Klikpantura.com Kabupaten Tangerang,— Ketua Dewan Pimpinan Cabang (DPC) LSM Seroja angkat bicara terkait meningkatnya jumlah truk kontainer yang melintas di Jalan Raya Sepatan–Pakuhaji. Ia menilai kondisi tersebut tidak hanya mengganggu kelancaran lalu lintas, tetapi juga membahayakan keselamatan pengguna jalan, khususnya pengendara roda dua,” Selasa (14/04/2026)
Menurutnya, dalam beberapa hari ini terakhir, intensitas kendaraan berat yang melintas di jalur tersebut mengalami peningkatan signifikan, terutama pada jam-jam sibuk, dan hingga mengenai kabel listrik warga Pakuhaji yang melintang di atas jalan raya Pakuhaji
Jalan ini sejatinya bukan jalur utama untuk kendaraan bertonase besar. Namun, kenyataannya banyak truk kontainer yang tetap melintas tanpa pengawasan yang ketat,” ujar Muhidin ketua DPC LSM Seroja kabupaten Tangerang kepada awak media.
Ia juga menyoroti kondisi infrastruktur jalan yang dinilai belum memadai untuk menahan beban kendaraan berat secara terus-menerus.
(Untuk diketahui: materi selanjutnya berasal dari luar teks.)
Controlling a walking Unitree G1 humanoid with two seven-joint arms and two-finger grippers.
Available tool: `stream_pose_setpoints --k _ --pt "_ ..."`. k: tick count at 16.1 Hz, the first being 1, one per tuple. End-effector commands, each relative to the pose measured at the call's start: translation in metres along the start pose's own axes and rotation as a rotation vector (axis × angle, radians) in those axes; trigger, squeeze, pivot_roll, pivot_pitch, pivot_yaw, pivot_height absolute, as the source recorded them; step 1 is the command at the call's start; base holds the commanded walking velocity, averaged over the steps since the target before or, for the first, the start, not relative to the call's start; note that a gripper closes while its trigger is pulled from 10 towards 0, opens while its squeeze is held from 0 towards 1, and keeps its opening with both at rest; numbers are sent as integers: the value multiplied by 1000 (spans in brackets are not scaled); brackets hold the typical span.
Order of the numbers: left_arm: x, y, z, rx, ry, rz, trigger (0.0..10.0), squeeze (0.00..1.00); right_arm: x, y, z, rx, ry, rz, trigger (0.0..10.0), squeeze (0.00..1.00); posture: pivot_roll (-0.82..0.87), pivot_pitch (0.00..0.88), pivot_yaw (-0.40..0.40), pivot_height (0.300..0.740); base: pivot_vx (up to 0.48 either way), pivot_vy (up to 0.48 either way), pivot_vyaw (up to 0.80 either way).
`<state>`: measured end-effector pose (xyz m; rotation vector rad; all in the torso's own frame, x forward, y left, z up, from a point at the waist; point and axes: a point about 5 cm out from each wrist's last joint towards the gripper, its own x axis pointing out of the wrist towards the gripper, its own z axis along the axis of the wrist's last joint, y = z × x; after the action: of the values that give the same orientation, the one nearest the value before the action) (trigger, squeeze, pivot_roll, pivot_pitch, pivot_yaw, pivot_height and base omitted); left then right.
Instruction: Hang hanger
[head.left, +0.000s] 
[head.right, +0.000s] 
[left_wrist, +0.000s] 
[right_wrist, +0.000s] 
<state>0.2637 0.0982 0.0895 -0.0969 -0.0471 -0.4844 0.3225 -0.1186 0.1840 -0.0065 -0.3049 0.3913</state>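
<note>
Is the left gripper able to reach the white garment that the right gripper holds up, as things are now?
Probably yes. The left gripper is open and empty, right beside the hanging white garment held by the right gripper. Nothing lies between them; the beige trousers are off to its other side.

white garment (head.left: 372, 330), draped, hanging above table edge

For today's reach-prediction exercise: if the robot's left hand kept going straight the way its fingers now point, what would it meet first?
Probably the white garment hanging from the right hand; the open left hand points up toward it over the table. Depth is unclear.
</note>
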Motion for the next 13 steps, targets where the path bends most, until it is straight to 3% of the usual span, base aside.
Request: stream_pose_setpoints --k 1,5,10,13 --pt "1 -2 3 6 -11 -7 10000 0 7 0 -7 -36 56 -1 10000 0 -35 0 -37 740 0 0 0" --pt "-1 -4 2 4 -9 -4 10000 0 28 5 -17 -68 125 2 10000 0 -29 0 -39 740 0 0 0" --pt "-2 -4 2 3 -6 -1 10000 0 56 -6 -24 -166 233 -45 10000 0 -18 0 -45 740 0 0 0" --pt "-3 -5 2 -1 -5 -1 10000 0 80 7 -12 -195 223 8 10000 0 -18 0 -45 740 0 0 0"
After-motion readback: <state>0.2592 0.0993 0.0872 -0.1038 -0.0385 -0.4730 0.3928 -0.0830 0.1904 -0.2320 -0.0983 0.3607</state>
Akibatnya, sejumlah titik jalan mengalami kerusakan, seperti berlubang dan bergelombang, yang berpotensi menyebabkan kecelakaan lalu lintas.
Selain itu, keberadaan truk kontainer dinilai menghambat aktivitas masyarakat setempat. Kemacetan kerap terjadi, terutama saat kendaraan besar tersebut melintas secara beriringan di jalan yang relatif sempit.

LSM Seroja mendesak pemerintah daerah serta instansi terkait untuk segera mengambil langkah konkret. Beberapa usulan yang disampaikan antara lain pembatasan jam operasional truk kontainer, penegakan aturan tonase kendaraan, serta peningkatan pengawasan di lapangan.
“Kami berharap ada tindakan tegas dari pihak berwenang. Jangan sampai masyarakat terus dirugikan akibat lemahnya pengawasan,” tegasnya.
Selanjutnya Masyarakat sekitar juga menyuarakan keluhan serupa. Mereka berharap pemerintah segera memberikan solusi agar kondisi lalu lintas kembali aman dan nyaman untuk semua pengguna jalan.
Hingga berita ini diturunkan, belum ada keterangan resmi dari pihak terkait mengenai langkah penanganan yang akan diambil. Namun, desakan dari berbagai pihak diharapkan dapat menjadi perhatian serius demi keselamatan dan kenyamanan bersama.